Please report every line in the material below where the word "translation" is found.
-- Source data follows --
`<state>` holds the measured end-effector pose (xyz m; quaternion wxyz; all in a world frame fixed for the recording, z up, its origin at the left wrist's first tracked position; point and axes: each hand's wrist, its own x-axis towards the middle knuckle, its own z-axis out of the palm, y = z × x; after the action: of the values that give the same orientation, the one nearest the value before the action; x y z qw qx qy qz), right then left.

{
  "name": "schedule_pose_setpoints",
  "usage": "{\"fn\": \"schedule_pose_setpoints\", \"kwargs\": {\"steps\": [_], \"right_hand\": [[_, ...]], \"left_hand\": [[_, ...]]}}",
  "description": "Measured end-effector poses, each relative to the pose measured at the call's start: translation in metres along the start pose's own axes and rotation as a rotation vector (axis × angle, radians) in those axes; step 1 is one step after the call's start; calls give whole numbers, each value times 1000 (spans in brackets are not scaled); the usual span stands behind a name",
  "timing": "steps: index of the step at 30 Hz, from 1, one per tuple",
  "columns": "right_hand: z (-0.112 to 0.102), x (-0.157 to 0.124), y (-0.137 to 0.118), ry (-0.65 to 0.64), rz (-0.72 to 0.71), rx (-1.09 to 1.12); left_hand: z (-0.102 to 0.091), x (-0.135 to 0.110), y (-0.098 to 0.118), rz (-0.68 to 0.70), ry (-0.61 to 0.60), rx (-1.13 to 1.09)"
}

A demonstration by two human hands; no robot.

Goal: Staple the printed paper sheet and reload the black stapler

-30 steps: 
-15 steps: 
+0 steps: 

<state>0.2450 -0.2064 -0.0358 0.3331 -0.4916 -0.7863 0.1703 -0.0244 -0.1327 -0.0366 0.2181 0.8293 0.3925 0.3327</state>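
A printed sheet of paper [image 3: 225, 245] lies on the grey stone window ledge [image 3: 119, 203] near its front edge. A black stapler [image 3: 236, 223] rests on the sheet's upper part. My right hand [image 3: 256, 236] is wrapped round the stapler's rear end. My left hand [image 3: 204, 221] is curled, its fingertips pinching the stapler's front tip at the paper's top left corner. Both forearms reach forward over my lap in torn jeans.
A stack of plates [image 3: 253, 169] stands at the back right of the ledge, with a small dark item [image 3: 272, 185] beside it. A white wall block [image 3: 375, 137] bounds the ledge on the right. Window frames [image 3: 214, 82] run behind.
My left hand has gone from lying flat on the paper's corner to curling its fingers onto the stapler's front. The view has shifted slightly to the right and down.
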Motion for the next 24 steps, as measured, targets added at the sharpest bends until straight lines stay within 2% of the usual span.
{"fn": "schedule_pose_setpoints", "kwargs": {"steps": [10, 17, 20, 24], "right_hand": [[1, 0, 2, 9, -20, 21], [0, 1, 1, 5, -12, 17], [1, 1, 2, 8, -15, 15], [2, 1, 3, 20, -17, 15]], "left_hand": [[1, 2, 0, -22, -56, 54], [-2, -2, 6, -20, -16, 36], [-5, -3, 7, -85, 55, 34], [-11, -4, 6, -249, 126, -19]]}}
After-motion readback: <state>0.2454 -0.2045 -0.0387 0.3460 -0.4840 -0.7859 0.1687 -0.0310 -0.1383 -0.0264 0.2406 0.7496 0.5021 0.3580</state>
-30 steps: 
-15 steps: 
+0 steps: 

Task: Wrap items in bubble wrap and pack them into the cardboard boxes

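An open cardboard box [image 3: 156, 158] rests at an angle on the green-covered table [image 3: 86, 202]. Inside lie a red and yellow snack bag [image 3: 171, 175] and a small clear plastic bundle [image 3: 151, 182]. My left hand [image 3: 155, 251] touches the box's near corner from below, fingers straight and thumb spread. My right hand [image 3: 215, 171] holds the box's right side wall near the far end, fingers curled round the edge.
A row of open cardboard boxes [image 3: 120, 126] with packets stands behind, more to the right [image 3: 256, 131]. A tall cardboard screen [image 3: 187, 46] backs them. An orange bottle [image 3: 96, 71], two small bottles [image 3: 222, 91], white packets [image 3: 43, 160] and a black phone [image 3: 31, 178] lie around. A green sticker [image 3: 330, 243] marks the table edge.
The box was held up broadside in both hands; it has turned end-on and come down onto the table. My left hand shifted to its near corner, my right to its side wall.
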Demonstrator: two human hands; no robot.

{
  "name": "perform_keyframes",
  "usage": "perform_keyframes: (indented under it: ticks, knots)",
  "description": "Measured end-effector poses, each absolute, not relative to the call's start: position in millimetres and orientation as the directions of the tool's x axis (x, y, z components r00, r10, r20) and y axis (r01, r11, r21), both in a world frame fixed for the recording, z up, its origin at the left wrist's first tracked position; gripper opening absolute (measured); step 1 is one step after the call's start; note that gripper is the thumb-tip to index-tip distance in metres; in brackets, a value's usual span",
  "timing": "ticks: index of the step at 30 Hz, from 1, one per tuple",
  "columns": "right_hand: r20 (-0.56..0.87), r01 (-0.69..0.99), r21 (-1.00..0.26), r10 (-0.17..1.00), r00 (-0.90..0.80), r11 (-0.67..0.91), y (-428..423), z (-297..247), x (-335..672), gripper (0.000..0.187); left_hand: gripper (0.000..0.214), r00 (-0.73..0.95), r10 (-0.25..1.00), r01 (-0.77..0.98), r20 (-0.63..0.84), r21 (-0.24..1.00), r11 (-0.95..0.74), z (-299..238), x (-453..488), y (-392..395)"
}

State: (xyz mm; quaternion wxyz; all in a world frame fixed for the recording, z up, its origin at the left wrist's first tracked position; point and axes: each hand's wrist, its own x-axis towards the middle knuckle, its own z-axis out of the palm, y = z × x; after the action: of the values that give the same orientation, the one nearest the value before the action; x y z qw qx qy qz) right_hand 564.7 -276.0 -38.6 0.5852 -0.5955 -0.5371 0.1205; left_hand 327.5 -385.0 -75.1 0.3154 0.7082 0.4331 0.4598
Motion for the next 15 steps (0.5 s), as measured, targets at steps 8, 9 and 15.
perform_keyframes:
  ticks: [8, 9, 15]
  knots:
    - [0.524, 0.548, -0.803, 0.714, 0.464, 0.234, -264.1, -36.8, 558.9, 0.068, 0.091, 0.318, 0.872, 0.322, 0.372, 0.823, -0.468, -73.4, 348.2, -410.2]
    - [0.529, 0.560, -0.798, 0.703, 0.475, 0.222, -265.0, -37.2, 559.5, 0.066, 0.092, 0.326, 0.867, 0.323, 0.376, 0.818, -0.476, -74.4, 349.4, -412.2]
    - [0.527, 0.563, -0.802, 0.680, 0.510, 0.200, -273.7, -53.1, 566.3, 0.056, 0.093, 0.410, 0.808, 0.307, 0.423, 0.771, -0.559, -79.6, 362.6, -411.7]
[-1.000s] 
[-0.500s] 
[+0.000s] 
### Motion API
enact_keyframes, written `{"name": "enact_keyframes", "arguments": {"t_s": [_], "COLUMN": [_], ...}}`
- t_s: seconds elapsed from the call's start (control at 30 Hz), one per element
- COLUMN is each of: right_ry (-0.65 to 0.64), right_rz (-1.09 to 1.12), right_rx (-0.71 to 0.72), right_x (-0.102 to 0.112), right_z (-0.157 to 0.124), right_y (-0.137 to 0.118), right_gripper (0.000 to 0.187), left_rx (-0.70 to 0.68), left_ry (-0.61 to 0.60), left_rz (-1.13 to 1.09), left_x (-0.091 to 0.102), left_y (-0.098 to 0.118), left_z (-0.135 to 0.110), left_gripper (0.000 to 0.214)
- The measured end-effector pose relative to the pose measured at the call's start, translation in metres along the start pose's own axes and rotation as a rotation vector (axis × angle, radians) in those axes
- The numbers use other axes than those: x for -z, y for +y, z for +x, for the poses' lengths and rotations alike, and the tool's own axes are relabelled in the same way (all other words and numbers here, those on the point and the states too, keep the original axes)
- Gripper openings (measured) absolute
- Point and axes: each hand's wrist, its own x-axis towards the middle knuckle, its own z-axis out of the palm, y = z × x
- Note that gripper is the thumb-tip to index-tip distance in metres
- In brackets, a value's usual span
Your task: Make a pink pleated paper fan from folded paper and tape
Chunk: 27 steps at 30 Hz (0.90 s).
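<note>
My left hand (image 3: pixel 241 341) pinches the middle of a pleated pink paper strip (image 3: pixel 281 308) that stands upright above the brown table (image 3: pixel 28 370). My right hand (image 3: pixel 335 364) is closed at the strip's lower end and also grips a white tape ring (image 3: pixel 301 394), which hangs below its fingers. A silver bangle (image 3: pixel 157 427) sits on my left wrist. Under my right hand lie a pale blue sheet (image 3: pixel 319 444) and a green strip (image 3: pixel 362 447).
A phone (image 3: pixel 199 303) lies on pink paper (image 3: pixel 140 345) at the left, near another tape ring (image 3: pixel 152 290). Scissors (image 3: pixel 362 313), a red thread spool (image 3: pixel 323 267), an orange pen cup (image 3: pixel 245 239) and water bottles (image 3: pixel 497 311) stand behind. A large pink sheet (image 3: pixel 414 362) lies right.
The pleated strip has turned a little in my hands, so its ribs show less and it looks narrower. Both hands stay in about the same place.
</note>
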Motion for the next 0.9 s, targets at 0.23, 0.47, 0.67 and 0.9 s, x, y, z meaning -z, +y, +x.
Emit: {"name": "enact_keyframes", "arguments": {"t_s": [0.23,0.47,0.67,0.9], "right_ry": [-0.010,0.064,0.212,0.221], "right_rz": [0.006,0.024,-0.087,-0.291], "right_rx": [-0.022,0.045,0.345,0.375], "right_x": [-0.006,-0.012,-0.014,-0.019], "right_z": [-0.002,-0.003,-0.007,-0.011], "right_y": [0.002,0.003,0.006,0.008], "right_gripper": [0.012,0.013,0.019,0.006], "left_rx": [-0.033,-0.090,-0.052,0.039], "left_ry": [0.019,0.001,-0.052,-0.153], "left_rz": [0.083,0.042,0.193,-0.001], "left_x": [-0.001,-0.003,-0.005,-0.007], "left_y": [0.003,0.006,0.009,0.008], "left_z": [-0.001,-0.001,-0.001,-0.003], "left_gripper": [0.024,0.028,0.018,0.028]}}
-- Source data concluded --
▶ **Task response**
  "description": "Measured end-effector poses, each relative to the pose measured at the call's start: translation in metres along the start pose's own axes and rotation as a rotation vector (axis × angle, radians) in those axes; step 1 is one step after the call's start; calls give whole numbers, each value times 1000 (spans in brackets are not scaled); the usual span stands behind a name",
- The measured end-effector pose relative to the pose measured at the call's start, translation in metres along the start pose's own axes and rotation as a rotation vector (axis × angle, radians) in those axes

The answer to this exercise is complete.